Remittances to exporters should reflect the real effective rate of the rupee: EEPC India Chairman

Remittances to exporters should reflect the real effective rate of the rupee: EEPC India Chairman

Remittances to exporters should reflect the real effective rate of the rupee: EEPC India Chairman

Claiming that such a move could make export promotion schemes WTO-compliant and shipments competitive, EEPC India, the engineering exporters’ body, has said that the exchange value of remittances to exporters should reflect the real effective rate of the rupee.

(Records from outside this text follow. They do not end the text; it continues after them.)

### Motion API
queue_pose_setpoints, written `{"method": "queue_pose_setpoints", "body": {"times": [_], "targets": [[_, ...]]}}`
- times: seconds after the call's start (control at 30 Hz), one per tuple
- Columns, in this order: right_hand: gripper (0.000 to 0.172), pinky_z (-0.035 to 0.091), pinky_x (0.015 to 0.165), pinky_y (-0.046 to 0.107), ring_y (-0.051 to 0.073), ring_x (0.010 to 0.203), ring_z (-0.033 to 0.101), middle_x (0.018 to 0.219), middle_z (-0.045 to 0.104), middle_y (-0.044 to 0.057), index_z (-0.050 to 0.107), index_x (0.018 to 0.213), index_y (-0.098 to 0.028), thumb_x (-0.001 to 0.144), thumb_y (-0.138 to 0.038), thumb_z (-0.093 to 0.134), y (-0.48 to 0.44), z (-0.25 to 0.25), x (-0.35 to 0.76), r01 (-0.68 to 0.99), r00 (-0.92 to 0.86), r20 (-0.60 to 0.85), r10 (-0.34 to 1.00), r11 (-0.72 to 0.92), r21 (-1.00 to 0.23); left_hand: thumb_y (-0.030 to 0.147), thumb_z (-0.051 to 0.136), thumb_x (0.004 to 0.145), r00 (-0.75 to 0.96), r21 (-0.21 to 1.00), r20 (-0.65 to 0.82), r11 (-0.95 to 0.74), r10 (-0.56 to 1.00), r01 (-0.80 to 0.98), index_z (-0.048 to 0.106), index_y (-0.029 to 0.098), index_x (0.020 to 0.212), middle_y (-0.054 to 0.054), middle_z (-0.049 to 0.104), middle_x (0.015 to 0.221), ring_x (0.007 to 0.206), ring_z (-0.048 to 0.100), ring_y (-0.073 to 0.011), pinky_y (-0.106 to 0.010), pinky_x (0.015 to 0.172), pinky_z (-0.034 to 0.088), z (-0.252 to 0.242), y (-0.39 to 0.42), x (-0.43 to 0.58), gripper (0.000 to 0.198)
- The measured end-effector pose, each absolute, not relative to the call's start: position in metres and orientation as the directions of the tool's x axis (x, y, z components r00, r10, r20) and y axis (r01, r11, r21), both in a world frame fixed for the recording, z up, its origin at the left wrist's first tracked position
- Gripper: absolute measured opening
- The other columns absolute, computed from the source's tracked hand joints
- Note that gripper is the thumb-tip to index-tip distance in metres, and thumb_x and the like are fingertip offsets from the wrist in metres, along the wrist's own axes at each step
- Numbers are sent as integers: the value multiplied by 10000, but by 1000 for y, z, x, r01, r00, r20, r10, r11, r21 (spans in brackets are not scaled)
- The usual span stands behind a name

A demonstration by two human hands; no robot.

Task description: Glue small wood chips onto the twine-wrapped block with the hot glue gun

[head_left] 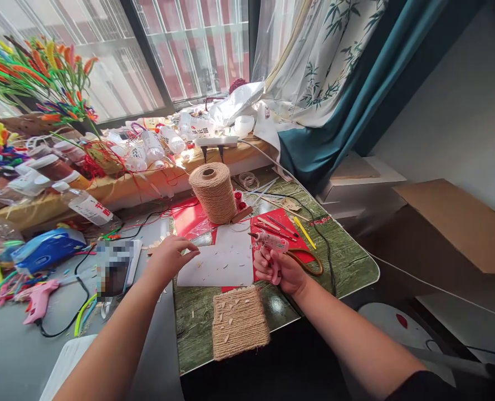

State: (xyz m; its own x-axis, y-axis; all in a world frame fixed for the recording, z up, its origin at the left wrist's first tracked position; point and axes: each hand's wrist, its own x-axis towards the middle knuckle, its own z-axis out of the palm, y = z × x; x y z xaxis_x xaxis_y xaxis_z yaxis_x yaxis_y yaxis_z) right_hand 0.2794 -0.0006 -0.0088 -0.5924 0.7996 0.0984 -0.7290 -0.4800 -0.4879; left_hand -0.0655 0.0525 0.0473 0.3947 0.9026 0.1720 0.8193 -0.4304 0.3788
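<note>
My right hand is wrapped round the grip of a small pink hot glue gun, its nozzle pointing left over the paper. My left hand hovers at the left side of a white paper sheet, thumb and forefinger closed together; anything between them is too small to make out. Several small pale slivers lie scattered on the sheet. At the table's front edge lies a square panel wrapped in jute twine, with more pale slivers on its upper and left parts.
A big spool of jute twine stands behind the paper. Scissors, a yellow pen and other tools lie right. A second pink glue gun, a phone and a blue tape dispenser are left. Bottles crowd the sill.
</note>
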Motion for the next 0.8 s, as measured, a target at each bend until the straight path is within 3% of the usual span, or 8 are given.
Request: {"method": "queue_pose_setpoints", "body": {"times": [0.17, 0.37, 0.53, 0.67, 0.73, 0.8], "targets": [[309, 279, 517, 216, 92, 580, 279, 768, 469, -21, 572, 784, -175, 875, -371, 792, 0, -9, 278, -758, -559, 109, 822, -453, -469, 260, 568, 978, 477, 120, 167, -498, 863, 859, 792, 253, 936, -74, 767, 951, 935, 646, -279, -410, 864, 484, 29, 48, -67, 228], [259, 291, 527, 224, 99, 583, 277, 774, 469, -18, 592, 811, -183, 886, -353, 773, -1, -8, 280, -754, -546, 78, 834, -448, -481, 189, 495, 989, 494, 20, 111, -499, 862, 867, 794, 211, 959, -109, 749, 941, 941, 635, -297, -443, 874, 505, 3, 33, -80, 301], [277, 290, 533, 231, 100, 587, 296, 776, 468, -13, 576, 777, -182, 872, -346, 778, -2, -6, 279, -750, -535, 78, 841, -431, -501, 79, 498, 928, 522, 101, 96, -530, 848, 842, 788, 266, 1118, -75, 763, 1049, 1000, 649, -267, -421, 934, 498, -1, 22, -98, 394], [249, 302, 537, 236, 106, 591, 304, 770, 463, -13, 586, 795, -189, 878, -337, 768, -2, -6, 279, -732, -549, 70, 833, -439, -520, 233, 537, 985, 483, 240, 171, -512, 859, 825, 783, 282, 1135, -68, 764, 1141, 1077, 657, -266, -428, 992, 484, 21, 22, -105, 292], [237, 304, 538, 234, 106, 591, 293, 767, 458, -14, 591, 805, -189, 881, -332, 764, -2, -7, 279, -734, -550, 65, 833, -444, -514, 289, 533, 1007, 383, 349, 230, -443, 894, 826, 781, 281, 1137, -64, 766, 1170, 1106, 665, -257, -419, 1022, 479, 34, 22, -104, 280], [233, 305, 541, 230, 103, 590, 283, 765, 454, -14, 597, 806, -183, 889, -332, 756, -2, -7, 279, -733, -552, 61, 831, -449, -511, 366, 589, 991, 263, 456, 205, -330, 943, 827, 790, 291, 1100, -42, 784, 1134, 1054, 692, -244, -376, 957, 516, 44, 21, -103, 240]]}}
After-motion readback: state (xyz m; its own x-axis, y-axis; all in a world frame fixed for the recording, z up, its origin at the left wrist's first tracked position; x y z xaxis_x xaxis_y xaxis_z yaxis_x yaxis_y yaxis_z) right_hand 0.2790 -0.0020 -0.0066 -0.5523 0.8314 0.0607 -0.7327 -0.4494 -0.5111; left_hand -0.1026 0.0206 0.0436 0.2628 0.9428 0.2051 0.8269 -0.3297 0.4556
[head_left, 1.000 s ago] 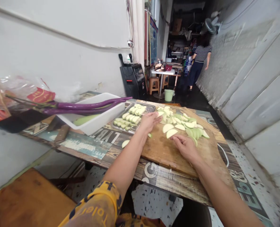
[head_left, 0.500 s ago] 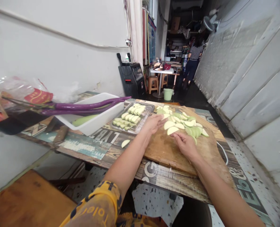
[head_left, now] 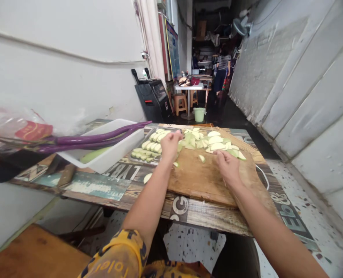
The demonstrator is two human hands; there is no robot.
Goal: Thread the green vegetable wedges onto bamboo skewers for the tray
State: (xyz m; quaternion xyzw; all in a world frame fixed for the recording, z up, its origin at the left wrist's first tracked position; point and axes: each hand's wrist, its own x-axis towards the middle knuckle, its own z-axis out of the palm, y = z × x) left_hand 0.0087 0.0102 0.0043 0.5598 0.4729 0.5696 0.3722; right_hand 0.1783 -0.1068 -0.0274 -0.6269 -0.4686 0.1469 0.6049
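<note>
My left hand point(head_left: 170, 146) is closed, fingers drawn together, above the left edge of the wooden cutting board point(head_left: 200, 181); whatever it grips is hidden. My right hand point(head_left: 228, 165) pinches at the near edge of a heap of pale, green-skinned vegetable slices point(head_left: 218, 146) on the board. A thin pale line like a skewer shows below its palm, but I cannot make out for certain what it holds. One small slice point(head_left: 202, 158) lies apart on the board. Left of my left hand, a clear tray point(head_left: 128, 157) carries rows of threaded-looking slices point(head_left: 151, 146).
Long purple eggplants point(head_left: 84, 141) lie across a white bin point(head_left: 102, 166) on the left. A knife handle point(head_left: 66, 175) rests near the table edge. Thin bamboo skewers point(head_left: 247, 144) lie behind the board. A person point(head_left: 223, 67) stands far back, beyond a green bucket point(head_left: 199, 114).
My left hand has left the slices and moved left toward the tray, its fingers closing. The slices nearest my right hand have shifted back, baring more board. The view has turned slightly right.
</note>
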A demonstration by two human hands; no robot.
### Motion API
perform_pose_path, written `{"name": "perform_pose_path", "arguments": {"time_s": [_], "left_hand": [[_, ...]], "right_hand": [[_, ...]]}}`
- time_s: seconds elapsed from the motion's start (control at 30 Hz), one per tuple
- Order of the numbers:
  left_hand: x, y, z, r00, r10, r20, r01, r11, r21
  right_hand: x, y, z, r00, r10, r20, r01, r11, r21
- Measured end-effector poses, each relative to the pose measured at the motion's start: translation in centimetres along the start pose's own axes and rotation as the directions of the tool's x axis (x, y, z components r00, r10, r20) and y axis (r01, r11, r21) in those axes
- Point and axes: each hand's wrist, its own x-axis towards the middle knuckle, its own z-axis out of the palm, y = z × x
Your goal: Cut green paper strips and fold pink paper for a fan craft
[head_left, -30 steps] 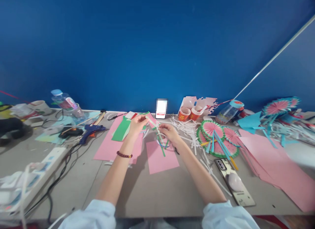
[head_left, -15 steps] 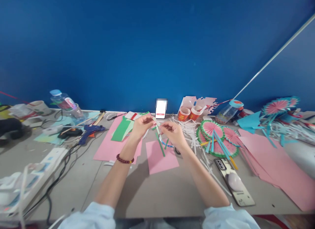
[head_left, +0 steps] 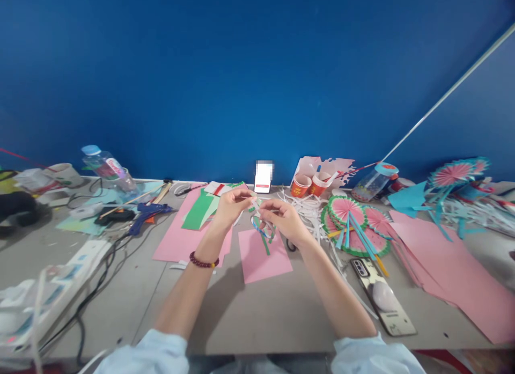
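- Since the earlier frame, the blue loop among the paper strips (head_left: 262,230) has risen closer under the fingertips, and both hands have barely shifted.
- The grey desk (head_left: 257,309) carries everything, with a blue wall behind it.
- Large pink sheets (head_left: 454,272) lie at the right edge.
- A power strip (head_left: 60,288) with cables sits far left.
- Watermelon-patterned paper fans (head_left: 354,218) lie right of the hands, with a phone (head_left: 382,296) just in front of them.
- A small pink sheet (head_left: 263,258) lies directly beneath the strips.
- The left hand (head_left: 230,205) and right hand (head_left: 286,219) are raised above the desk, close together, fingers of each pinched on the green, white and blue strips between them.
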Motion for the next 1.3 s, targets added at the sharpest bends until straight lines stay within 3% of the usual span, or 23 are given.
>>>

‘’In particular, it needs to be seen whether the exporters can be paid (the exchange value) on the basis of RBI’s real effective exchange rate (REER), or if that is not possible a thumb rule should be followed to ensure that the deviation of the nominal exchange rate should not be more than 15 per cent of the RBI’s six country REER,” EEPC India Chairman, Mr Ravi Sehgal, said in a statement.

According to Mr Sehgal, keeping the currency a bit muted for export promotion has not been appreciated enough. “While some of the existing schemes may come under the World Trade Organization (WTO) scanner, keeping a close watch on the domestic currency and allowing the benefit for exporters cannot be treated as an export subsidy in WTO norms, as the impact is for the entire economy in de facto terms,” he added.

He observed that a stable and slightly undervalued currency works both as an export subsidy and import tariff in a WTO consistent manner.

He said that as the pressure on WTO mounts from several competing and developed countries, the protection under SMC (Agreement on Subsidies and Countervailing Measures) would have to be realigned in a manner that Indian exports do not suffer.

“We should continue with the current Foreign Trade Policy provisions till 2020 as that is the life of the current policy and based on that the long-term contracts have been signed, particularly in the engineering sector.

“Thereafter, we can move to a fresh set of WTO-compatible measures once out of Annex VII provisions,” the EEPC India chief said.

Other suggestions by the body include differential rate of around 15 per cent of income tax on export income, said a release.